Economic forecasters predicted Monday that Maine’s revenue picture should improve by $164 million over the next two years fueled largely by increases in income among the state’s wealthiest citizens.

In revising its forecast upward, the state’s Revenue Forecasting Committee essentially makes available money the Legislature can spend when it comes back into session in January.

The big revenue lines include a $112 million boost in income tax revenue attributed largely to continued strong capital gains by the state’s wealthiest residents; a $92 million increase in corporate income tax, attributed to better business profits by the state’s larger companies; and, a $39 million increase in estate taxes, including a $17 million windfall from one sale in October. The bad news in the numbers is sales taxes are expected to continue to lag behind budget, and the forecast there was taken down by $47 million.

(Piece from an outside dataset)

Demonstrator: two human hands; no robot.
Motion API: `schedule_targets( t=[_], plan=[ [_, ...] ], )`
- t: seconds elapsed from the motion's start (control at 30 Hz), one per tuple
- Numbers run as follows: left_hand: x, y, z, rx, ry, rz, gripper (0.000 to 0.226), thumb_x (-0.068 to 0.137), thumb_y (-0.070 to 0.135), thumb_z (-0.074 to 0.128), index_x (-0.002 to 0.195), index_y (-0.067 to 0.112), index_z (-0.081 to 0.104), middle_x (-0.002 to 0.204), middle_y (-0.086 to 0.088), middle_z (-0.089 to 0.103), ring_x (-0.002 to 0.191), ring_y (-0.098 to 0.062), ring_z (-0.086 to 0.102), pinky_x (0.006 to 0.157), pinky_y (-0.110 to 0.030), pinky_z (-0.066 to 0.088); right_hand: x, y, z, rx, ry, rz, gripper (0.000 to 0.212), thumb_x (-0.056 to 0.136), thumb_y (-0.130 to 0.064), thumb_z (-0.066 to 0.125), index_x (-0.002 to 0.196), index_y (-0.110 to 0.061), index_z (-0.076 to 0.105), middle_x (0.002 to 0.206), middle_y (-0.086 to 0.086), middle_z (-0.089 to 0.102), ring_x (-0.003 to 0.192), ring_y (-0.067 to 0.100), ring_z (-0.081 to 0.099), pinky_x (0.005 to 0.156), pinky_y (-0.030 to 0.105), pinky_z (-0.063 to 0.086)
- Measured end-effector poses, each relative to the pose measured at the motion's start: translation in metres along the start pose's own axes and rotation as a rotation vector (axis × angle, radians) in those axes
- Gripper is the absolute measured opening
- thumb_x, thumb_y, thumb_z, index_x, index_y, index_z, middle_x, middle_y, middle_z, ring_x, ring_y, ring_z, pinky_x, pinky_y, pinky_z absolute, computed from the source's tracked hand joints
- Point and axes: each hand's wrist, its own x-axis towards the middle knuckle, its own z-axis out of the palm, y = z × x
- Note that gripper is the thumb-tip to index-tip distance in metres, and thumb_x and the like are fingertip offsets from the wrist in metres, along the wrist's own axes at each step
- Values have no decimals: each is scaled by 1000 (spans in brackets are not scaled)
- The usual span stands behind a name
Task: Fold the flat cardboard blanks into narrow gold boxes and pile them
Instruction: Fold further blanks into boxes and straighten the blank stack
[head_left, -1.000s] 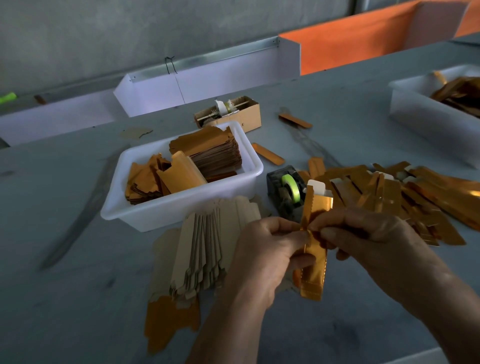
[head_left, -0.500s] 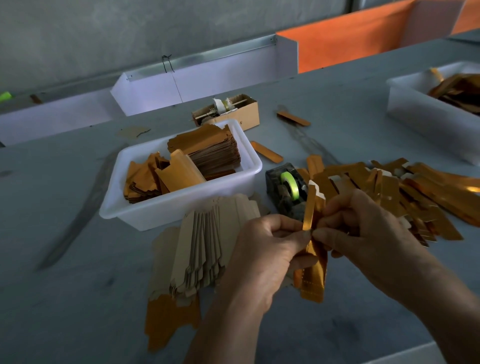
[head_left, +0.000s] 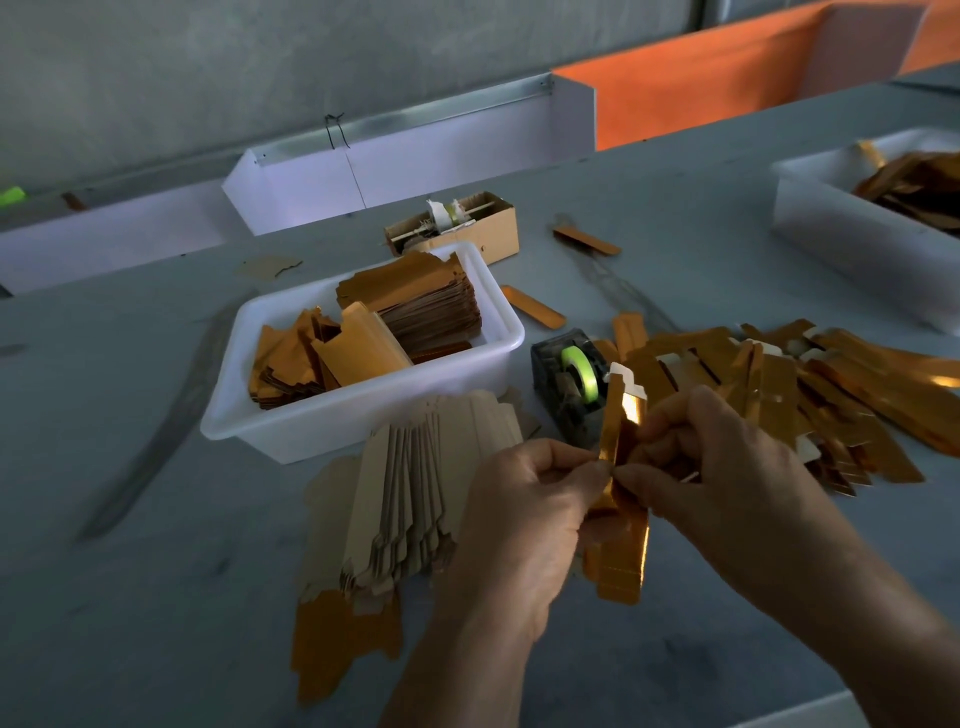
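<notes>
On the table (head_left: 156, 597), the left hand (head_left: 519, 519) and right hand (head_left: 727, 493) meet near the front, pinching an upright part-folded box (head_left: 623, 519) between them. Left of the hands lies a fanned stack of flat blanks (head_left: 415, 493). Behind that stack sits a tub (head_left: 363, 415) holding more blanks. A tape dispenser (head_left: 569, 384) stands just right of the tub, behind the hands. Right of the dispenser spreads a pile of folded boxes (head_left: 831, 395). A small carton (head_left: 467, 223) sits behind the tub, and a second tub (head_left: 841, 234) at far right.

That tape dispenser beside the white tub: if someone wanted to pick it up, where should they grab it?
Probably by the two long flat sides of the tape dispenser, coming down from above. Its dark body sits upright on the table, and the green roll on top leaves the flanks free. The half-folded gold box in both hands partly covers its near end.
</notes>
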Motion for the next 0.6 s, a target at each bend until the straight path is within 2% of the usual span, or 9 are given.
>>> schedule_targets(
  t=[0.1, 0.17, 0.23, 0.33, 0.37, 0.43, 0.53, 0.6],
  plan=[
    [-2, -4, 6, 42, 68, 46, 11, 89, 10, 64, 79, 13, 68, 72, -5, 73, 66, -17, 72, 61, -27, 59, -4, -5, 1, -141, 63, -15, 28, 79, -28, 70, 90, -28, 45, 70, -12, 59, 63, 0, 59, 52, 15, 48],
    [-3, -7, 10, 102, 116, 76, 14, 89, 10, 64, 77, 17, 68, 74, -6, 72, 67, -19, 72, 68, -37, 60, -5, -8, 1, -187, 76, -2, 31, 78, -33, 70, 92, -28, 43, 71, -12, 57, 65, 3, 59, 57, 19, 50],
    [-4, -8, 9, 149, 144, 104, 14, 89, 12, 64, 78, 19, 67, 75, -5, 72, 68, -19, 72, 71, -43, 60, -5, -10, 0, -258, 73, 33, 35, 75, -45, 67, 93, -29, 42, 71, -12, 55, 63, 4, 57, 54, 22, 49],
    [-8, -3, 3, 162, 121, 116, 5, 91, 17, 63, 87, 18, 67, 81, -1, 74, 70, -11, 72, 66, -29, 60, -4, -7, -3, -307, 88, 57, 53, 58, -70, 50, 89, -28, 44, 68, -12, 53, 58, 2, 52, 47, 19, 39],
    [-9, 0, 0, 147, 102, 113, 5, 91, 18, 62, 90, 17, 67, 83, -1, 74, 71, -9, 72, 62, -25, 59, -5, -5, -1, -248, 74, 52, 55, 54, -70, 47, 89, -27, 46, 69, -13, 54, 60, 0, 53, 48, 17, 39],
    [-9, 3, -2, 180, 90, 128, 6, 92, 18, 62, 93, 17, 67, 84, -2, 73, 71, -8, 72, 60, -23, 58, -5, -2, 3, 28, -3, 70, 52, 53, -66, 49, 87, -27, 54, 71, -11, 60, 65, 1, 58, 56, 16, 41],
    [-12, 5, -2, 267, 90, 100, 12, 93, 23, 59, 105, 23, 61, 92, -2, 71, 71, -11, 71, 61, -25, 59, -7, 0, 12, 468, -132, 183, 43, 54, -53, 60, 86, -25, 65, 74, -3, 70, 71, 9, 66, 69, 28, 48],
    [-14, 7, -4, 280, 64, 28, 17, 93, 30, 57, 110, 28, 52, 92, -2, 70, 59, -6, 68, 50, -17, 53, -7, 3, 17, 515, -137, 207, 34, 60, -42, 61, 87, -22, 67, 76, -1, 71, 72, 10, 68, 70, 29, 48]
  ],
)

Predictions on lottery sales and revenue from slots machines – because a full-blown gambling parlor is not yet in operation in Bangor – also were lowered.

Mike Allen, the chief economist for the Maine Revenue Service, said while regular wage earners were doing all right, with their incomes growing about 4.5 percent, those in the highest income brackets were driving the improved forecast. It is estimated that between 30,000 and 40,000 high-income people in Maine can have a dramatic effect on the income tax line.

Grant Pennoyer, director of the state’s Office of Fiscal and Program Review, worried about the volatility of capital gains, remembering back to 2002 when forecasters thought incomes would be stronger than they were despite the terrorist attack of Sept. 11.

“It really shocked us in 2002…when that evaporated,” Pennoyer said of the rosier economic forecast that failed to come true when income tax returns were filed in April.

The problem in this biennium will be if the Legislature spends the anticipated revenue only to have it fall short of the mark.

Under the spending cap enacted earlier this year by the Legislature, the state could spend an additional $85 million in fiscal year 2006, which ends in July, and another $151 million in fiscal year 2007.

The state would be closer to the cap if it had not taken the Business Equipment Tax Reimbursement program or BETR out of the mix. BETR, which reimburses business for personal property taxes they pay on equipment, costs the state about $70 to $75 million annually, but it is no longer listed as an expenditure and therefore does not go against the spending cap. It is instead categorized as a loss of income tax revenue.